Ma il segnale più significativo della confusione che regna alla Casa Bianca è la rottura clamorosa tra The Donald e il personaggio che più di altri ha concorso alla sua elezione, Elon Musk. Una rottura verticale visto che l'uomo più ricco del mondo ha giudicato la legge di Bilancio presentata dal Presidente Usa «disgustosa». C'è da capirlo il proprietario della Tesla era entrato nel governo per tagliare il debito federale alle stelle, con l'obiettivo di ridurlo di 2000 miliardi di dollari, e un attimo dopo che ha lasciato il suo posto il tycoon lo ha addirittura aumentato. Per Musk è stata una mezza presa in giro e il mondo trumpiano, di fatto, si è spaccato a metà. Come da noi sono emerse due posizioni tra i repubblicani: una più dedita alla spesa, un'altra più attenta allo stato dei conti pubblici.

Una vicenda che introduce un interrogativo di non poco conto: puoi fidarti ancora di Trump, quando l'uomo che ha speso una fortuna per portarlo alla Casa Bianca se ne è andato sbattendo alla porta? In questi mesi al presidente USA sono state perdonate sregolatezze e stravaganze - l'ultima è quella di aver pubblicato lo scorso 1 giugno sul suo Truth Social il post di un utente con la tesi che Joe Biden sarebbe e morto nel 2020 e sostituito da un robot - ma ora dargli fiducia presenta gli stessi rischi di una scommessa al buio.

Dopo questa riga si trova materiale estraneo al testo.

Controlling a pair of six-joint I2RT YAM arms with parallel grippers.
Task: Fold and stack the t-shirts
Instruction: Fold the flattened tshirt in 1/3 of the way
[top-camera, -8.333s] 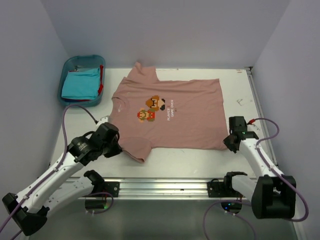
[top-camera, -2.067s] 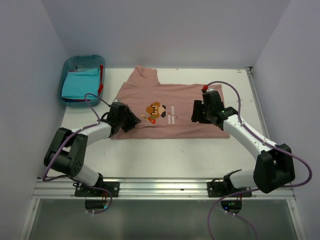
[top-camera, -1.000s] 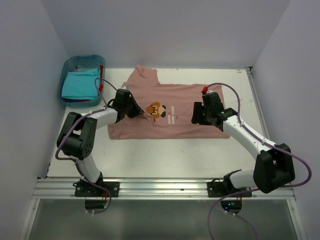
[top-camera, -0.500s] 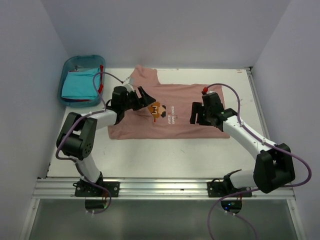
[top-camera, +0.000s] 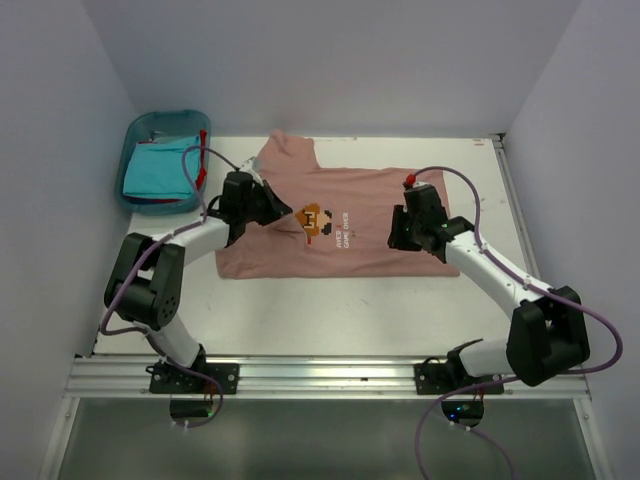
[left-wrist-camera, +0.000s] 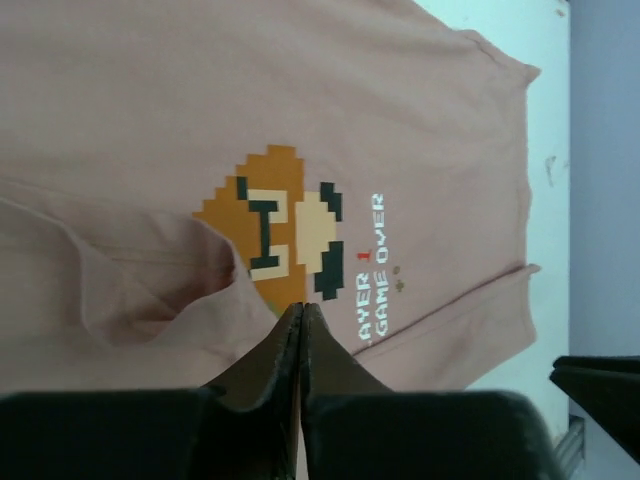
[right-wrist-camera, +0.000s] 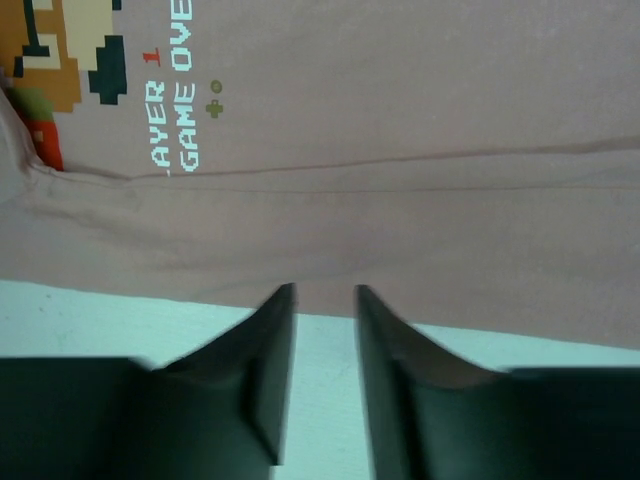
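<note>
The dusty pink t-shirt (top-camera: 345, 250) lies on the white table with its near half folded up, so part of the pixel print (left-wrist-camera: 285, 235) is covered. My left gripper (top-camera: 283, 211) is at the shirt's left side, beside the print. In the left wrist view its jaws (left-wrist-camera: 300, 308) are pressed together on a raised fold of pink cloth (left-wrist-camera: 215, 265). My right gripper (top-camera: 396, 233) is over the shirt's right part, open, with nothing between the fingers (right-wrist-camera: 325, 292). The turquoise t-shirt (top-camera: 158, 168) and a strip of red cloth (top-camera: 203, 162) lie in the bin.
A blue plastic bin (top-camera: 137, 127) stands at the back left corner of the table. Bare white table (top-camera: 340, 310) runs along the front of the shirt, with the metal rail (top-camera: 320, 378) beyond it. Grey walls close in both sides.
Half a second ago the left gripper stood wide open over the sleeve; now it is shut on the cloth. The right gripper's jaws have narrowed slightly. The shirt's left side was drawn inward earlier.
</note>
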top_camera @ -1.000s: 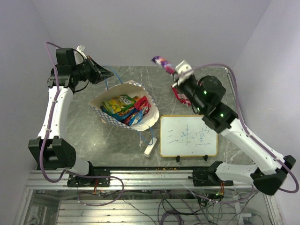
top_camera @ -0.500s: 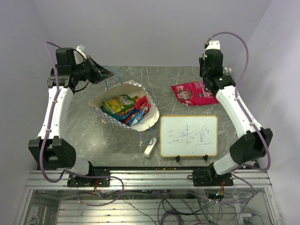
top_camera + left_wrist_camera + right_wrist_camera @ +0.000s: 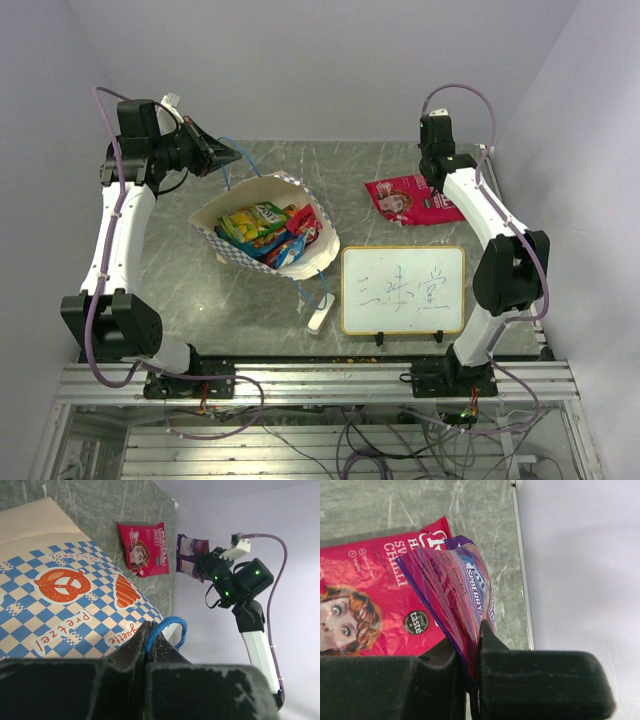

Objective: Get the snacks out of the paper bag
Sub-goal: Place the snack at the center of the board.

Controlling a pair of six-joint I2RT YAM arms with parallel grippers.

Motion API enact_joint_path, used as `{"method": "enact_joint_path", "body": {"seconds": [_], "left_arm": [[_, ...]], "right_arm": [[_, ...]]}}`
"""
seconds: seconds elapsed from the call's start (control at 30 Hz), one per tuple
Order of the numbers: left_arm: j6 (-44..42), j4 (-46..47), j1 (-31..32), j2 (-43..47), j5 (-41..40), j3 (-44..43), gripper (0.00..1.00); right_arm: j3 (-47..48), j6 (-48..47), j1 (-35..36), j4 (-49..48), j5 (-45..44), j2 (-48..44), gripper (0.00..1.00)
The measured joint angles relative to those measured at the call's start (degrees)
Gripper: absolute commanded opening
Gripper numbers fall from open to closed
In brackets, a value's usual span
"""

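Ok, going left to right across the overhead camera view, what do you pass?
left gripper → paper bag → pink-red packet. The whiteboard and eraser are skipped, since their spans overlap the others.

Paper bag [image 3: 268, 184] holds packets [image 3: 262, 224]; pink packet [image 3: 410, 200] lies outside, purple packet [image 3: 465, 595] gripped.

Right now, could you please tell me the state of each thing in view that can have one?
Paper bag: open, snacks inside.
Left gripper: shut on the bag's blue handle.
Right gripper: shut on the purple packet.
Pink packet: out of the bag, flat on the table.
Whiteboard: written on.
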State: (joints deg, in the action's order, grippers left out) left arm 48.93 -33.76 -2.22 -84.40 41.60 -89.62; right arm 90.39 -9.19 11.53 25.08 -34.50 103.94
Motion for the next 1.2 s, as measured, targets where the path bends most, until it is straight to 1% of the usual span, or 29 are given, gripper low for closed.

Quindi, non bisogna meravigliarsi se non passa giorno - ieri è stata la volta del cancelliere tedesco Merz - che i principali leeder europei tentino di spingere Trump ad usare armi più persuasive verso Putin e di rabbonirlo sulla politica dei dazi. La verità è che nessuno vuole fare a meno del rapporto privilegiato con gli Stati Uniti in campo militare come in quello economico, tutti sono consapevoli che una rottura equivarrebbe a scrivere la parola «The End» sull'Occidente come lo abbiamo sempre inteso, ma di fronte agli atteggiamenti disarmanti della Casa Bianca si sta facendo avanti nel silenzio la consapevolezza che bisogna cominciare ad attrezzarsi per essere in grado di fare da soli.

La principale ragione che ha spinto Macron e la Meloni a siglare una tregua e a ricercare una collaborazione più stretta nasce proprio da questo non detto. Come pure l'approccio dei Paesi europei al prossimo vertice dell'Alleanza Atlantica in programma all'Aia dal 24 al 26 giugno: tutti sono convinti che nello scenario da brivido in cui sta precipitando il continente è indispensabile aumentare il contributo e il ruolo europeo nella Nato.

È comprensibile: nei prossimi anni la responsabilità di difendere quell'angolo di democrazia che è il vecchio continente rischia di ricadere per intero sulle spalle degli europei. Trump lo aveva detto il giorno del suo insediamento. Ora Starmer, Macron, Merz e Meloni se ne stanno rendendo conto. «È cinque minuti a mezzanotte per l'Europa», per usare un'efficace espressione del cancelliere Merz.